The disease is most common among young children. The course is similar to that of herpangina. (See also Overview of Enterovirus Infections.)
Large outbreaks of disease due to enterovirus 71 (EV-71) have occurred in the Asia-Pacific region since 1997. Disease due to EV-71 is more serious than that due to other enteroviruses.
Children have a sore throat or mouth pain and may refuse to eat. Fever is common. Vesicles are distributed over the buccal mucosa and tongue, the palms of the hands and soles of the feet, and, occasionally, the buttocks or genitals; usually, the vesicles of typical HFMD are benign and short-lived.
Atypical HFMD has 4 distinct presentations:
Onychomadesis (painless nail shedding) is common during convalescence. Aseptic meningitis may complicate atypical HFMD, but most patients recover uneventfully.
Infection with EV-71 may be accompanied by severe neurologic manifestations (eg, meningitis, encephalitis, polio-like paralysis).

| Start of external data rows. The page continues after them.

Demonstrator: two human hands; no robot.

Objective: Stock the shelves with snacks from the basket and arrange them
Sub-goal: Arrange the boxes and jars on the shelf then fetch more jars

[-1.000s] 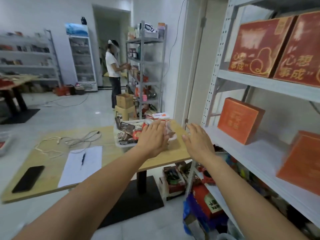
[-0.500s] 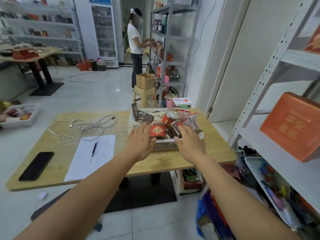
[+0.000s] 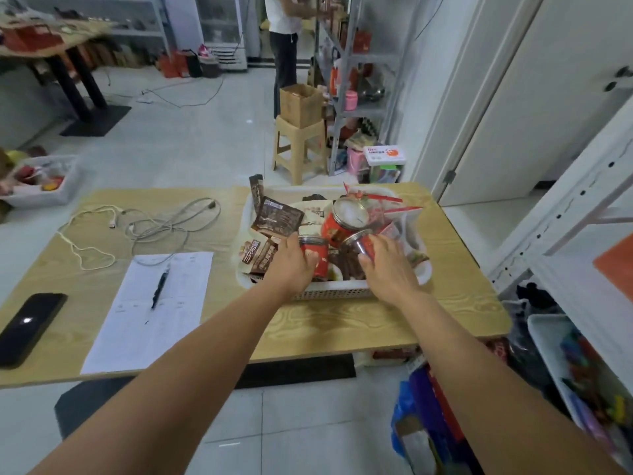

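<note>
Head view, items as I log them from the remote station:

1. Counter [image 3: 342, 330]: light wood top, filling the middle of the view.
2. Basket [image 3: 329, 294]: white, perforated wall, on the counter at 12 o'clock from the view's centre, toward the counter's right end. It is heaped with snacks.
3. Left hand [image 3: 291, 265]: inside the basket at its near edge. I read the fingers and thumb as wrapped on a small red can [image 3: 313, 255], which stands upright.
4. Right hand [image 3: 387, 269]: just beside the left, at its 3 o'clock. The fingers curl over a tilted can [image 3: 356, 243] with a silver top.
5. Large red can [image 3: 342, 221]: at 12 o'clock from the two held cans, lid facing up and toward me.
6. Brown packets [image 3: 275, 221]: piled in the basket's left half, at 11 o'clock from the left hand.
7. Sheet of paper [image 3: 147, 310]: on the counter at 9 o'clock from the basket, with a pen [image 3: 159, 286] lying on it.
8. Phone [image 3: 27, 325]: dark, face up, at the counter's left edge.
9. Cable [image 3: 154, 224]: white, loosely coiled, at 12 o'clock from the paper.
10. Shelf [image 3: 582, 234]: white metal, at 3 o'clock, well apart from the basket.
11. Stool [image 3: 299, 149]: on the floor behind the counter, carrying a cardboard box [image 3: 301, 104]. A person [image 3: 284, 46] stands behind it.
</note>
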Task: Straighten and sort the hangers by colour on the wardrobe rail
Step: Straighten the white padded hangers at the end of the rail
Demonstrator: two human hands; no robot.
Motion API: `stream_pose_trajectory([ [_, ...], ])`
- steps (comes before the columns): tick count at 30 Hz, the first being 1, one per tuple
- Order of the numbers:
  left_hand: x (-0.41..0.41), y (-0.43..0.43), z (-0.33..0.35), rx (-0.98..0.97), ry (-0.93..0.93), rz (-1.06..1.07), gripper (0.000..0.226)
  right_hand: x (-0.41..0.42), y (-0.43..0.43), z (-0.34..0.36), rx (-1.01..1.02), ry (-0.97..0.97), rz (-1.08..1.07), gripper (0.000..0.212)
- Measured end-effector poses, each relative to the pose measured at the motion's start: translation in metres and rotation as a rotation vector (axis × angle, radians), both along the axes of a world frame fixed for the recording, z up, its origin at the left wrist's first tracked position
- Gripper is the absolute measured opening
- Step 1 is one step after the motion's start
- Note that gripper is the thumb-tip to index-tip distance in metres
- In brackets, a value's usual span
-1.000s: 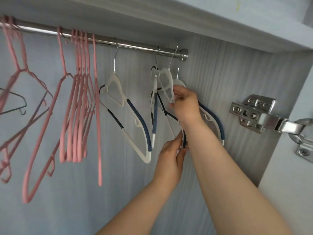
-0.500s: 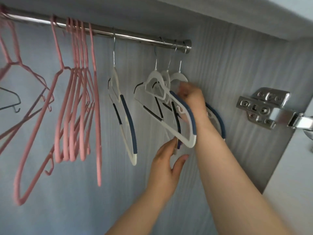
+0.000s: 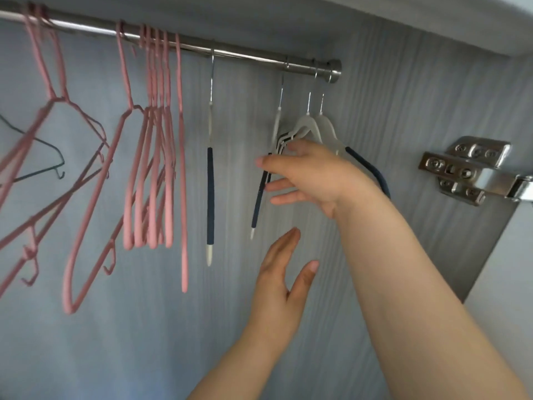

Morbidity and mortality are significantly higher with EV-71 than with coxsackievirus A16 or other enteroviruses. A recent cluster EV-71-associated neurologic disease was noted in the US in 2018 (1).
The diagnosis of HFMD is usually made clinically.
Treatment of HFMD is symptomatic. It includes meticulous oral hygiene (using a soft toothbrush and salt-water rinses), a soft diet that does not include acidic or salty foods, and topical measures (see treatment of stomatitis).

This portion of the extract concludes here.